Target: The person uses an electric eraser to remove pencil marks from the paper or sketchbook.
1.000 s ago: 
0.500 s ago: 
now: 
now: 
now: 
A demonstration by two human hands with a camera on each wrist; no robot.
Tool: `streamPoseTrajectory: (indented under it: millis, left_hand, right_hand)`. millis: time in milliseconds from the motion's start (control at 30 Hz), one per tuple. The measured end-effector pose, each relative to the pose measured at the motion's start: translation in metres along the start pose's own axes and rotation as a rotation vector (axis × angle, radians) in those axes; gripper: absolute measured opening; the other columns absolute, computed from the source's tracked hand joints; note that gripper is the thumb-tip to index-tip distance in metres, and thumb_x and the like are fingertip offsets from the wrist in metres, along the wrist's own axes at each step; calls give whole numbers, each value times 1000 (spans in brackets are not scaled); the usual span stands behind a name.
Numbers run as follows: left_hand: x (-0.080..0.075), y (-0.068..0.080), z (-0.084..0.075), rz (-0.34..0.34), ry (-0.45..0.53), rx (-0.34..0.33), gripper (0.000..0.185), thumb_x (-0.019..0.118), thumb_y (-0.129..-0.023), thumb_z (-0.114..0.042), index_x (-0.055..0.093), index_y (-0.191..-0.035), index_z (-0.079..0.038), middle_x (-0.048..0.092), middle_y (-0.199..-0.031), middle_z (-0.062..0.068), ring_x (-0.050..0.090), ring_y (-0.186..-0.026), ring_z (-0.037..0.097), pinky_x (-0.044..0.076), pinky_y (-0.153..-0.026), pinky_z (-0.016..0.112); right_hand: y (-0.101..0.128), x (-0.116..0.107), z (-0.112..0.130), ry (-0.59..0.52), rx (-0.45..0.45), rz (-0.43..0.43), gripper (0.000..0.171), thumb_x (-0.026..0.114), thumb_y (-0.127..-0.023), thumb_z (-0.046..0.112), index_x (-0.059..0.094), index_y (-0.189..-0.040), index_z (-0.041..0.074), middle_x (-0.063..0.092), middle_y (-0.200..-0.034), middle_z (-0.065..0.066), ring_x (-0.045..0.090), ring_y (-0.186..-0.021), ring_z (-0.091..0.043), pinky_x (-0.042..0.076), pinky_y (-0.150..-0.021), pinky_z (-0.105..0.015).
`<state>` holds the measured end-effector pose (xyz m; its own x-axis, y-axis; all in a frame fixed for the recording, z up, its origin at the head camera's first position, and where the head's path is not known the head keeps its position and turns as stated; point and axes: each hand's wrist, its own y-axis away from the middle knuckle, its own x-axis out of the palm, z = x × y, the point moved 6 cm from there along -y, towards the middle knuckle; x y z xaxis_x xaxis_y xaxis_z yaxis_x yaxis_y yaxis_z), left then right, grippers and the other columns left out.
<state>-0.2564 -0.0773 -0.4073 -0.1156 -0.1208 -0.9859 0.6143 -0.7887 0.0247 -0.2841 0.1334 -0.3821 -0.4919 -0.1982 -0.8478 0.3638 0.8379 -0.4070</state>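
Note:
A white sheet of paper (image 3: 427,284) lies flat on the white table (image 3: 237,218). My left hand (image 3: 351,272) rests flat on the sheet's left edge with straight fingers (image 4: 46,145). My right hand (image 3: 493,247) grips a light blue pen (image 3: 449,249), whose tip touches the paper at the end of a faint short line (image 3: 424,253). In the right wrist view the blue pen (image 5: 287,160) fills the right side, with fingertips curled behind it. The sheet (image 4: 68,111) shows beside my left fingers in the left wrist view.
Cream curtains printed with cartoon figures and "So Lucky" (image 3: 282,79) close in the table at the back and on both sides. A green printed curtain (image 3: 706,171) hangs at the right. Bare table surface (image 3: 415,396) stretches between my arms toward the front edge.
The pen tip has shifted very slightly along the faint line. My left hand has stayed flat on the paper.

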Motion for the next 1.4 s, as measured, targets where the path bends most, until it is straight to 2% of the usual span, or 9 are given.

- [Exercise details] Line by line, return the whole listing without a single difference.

- [Finished task]
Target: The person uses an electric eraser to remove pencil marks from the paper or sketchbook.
1.000 s ago: 
0.500 s ago: 
now: 
now: 
now: 
A demonstration by two human hands with a camera on each wrist; no robot.
Tool: `streamPoseTrajectory: (indented under it: millis, left_hand, right_hand)`. millis: time in milliseconds from the motion's start (control at 30 Hz), one per tuple. The measured end-effector pose, each relative to the pose measured at the motion's start: translation in metres along the start pose's own axes and rotation as a rotation vector (axis × angle, radians) in those axes; gripper: absolute measured opening; the other columns absolute, computed from the source's tracked hand joints; note that gripper is the thumb-tip to index-tip distance in metres, and thumb_x and the like are fingertip offsets from the wrist in metres, along the wrist's own axes at each step; calls give whole numbers, each value times 1000 (spans in brackets are not scaled); the usual span stands behind a name.
Numbers run as follows: left_hand: x (-0.080..0.075), y (-0.068..0.080), z (-0.084..0.075), rz (-0.34..0.34), ry (-0.45..0.53), rx (-0.34..0.33), gripper (0.000..0.185), thumb_x (-0.019..0.118), thumb_y (-0.129..-0.023), thumb_z (-0.114..0.042), index_x (-0.055..0.093), index_y (-0.191..-0.035), index_z (-0.079..0.038), middle_x (-0.048..0.092), middle_y (-0.199..-0.031), middle_z (-0.062..0.068), ring_x (-0.050..0.090), ring_y (-0.186..-0.026), ring_z (-0.037..0.097), pinky_x (-0.044..0.076), pinky_y (-0.153..-0.026), pinky_z (-0.016..0.112); right_hand: y (-0.101..0.128), x (-0.116..0.107), z (-0.112..0.130), ry (-0.59..0.52), rx (-0.45..0.45), rz (-0.43..0.43), gripper (0.000..0.171), thumb_x (-0.026..0.114), thumb_y (-0.127..-0.023), thumb_z (-0.046..0.112), index_x (-0.059..0.094), index_y (-0.189..-0.040), index_z (-0.041..0.074), middle_x (-0.063..0.092), middle_y (-0.200..-0.034), middle_z (-0.065..0.066), ring_x (-0.045..0.090), ring_y (-0.186..-0.021), ring_z (-0.091..0.043), pinky_x (-0.042..0.076), pinky_y (-0.150..-0.021), pinky_z (-0.105..0.015).
`<state>` holds the measured end-effector pose (xyz m; its own x-axis, y-axis; all in a frame fixed for the recording, z up, its origin at the head camera's first position, and where the head's path is not known the head keeps its position and turns as stated; point and axes: each hand's wrist, its own y-axis away from the middle knuckle, its own x-axis out of the palm, z = x × y, the point moved 6 cm from there along -y, towards the middle knuckle; x y z xaxis_x xaxis_y xaxis_z yaxis_x yaxis_y yaxis_z), left then right, grippers and the other columns left out.
<state>-0.2564 -0.0773 -0.4073 -0.1156 -0.1208 -0.9859 0.6143 -0.7887 0.0247 -0.2841 0.1334 -0.3821 -0.4919 -0.1982 -0.8478 0.3638 0.8379 -0.4070</state>
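Note:
A white sheet of paper (image 3: 427,284) lies flat on the white table (image 3: 237,218). My left hand (image 3: 351,272) rests flat on the sheet's left edge with straight fingers (image 4: 46,145). My right hand (image 3: 493,247) grips a light blue pen (image 3: 449,249), whose tip touches the paper at the end of a faint short line (image 3: 424,253). In the right wrist view the blue pen (image 5: 287,160) fills the right side, with fingertips curled behind it. The sheet (image 4: 68,111) shows beside my left fingers in the left wrist view.
Cream curtains printed with cartoon figures and "So Lucky" (image 3: 282,79) close in the table at the back and on both sides. A green printed curtain (image 3: 706,171) hangs at the right. Bare table surface (image 3: 415,396) stretches between my arms toward the front edge.
The pen tip has shifted very slightly along the faint line. My left hand has stayed flat on the paper.
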
Motion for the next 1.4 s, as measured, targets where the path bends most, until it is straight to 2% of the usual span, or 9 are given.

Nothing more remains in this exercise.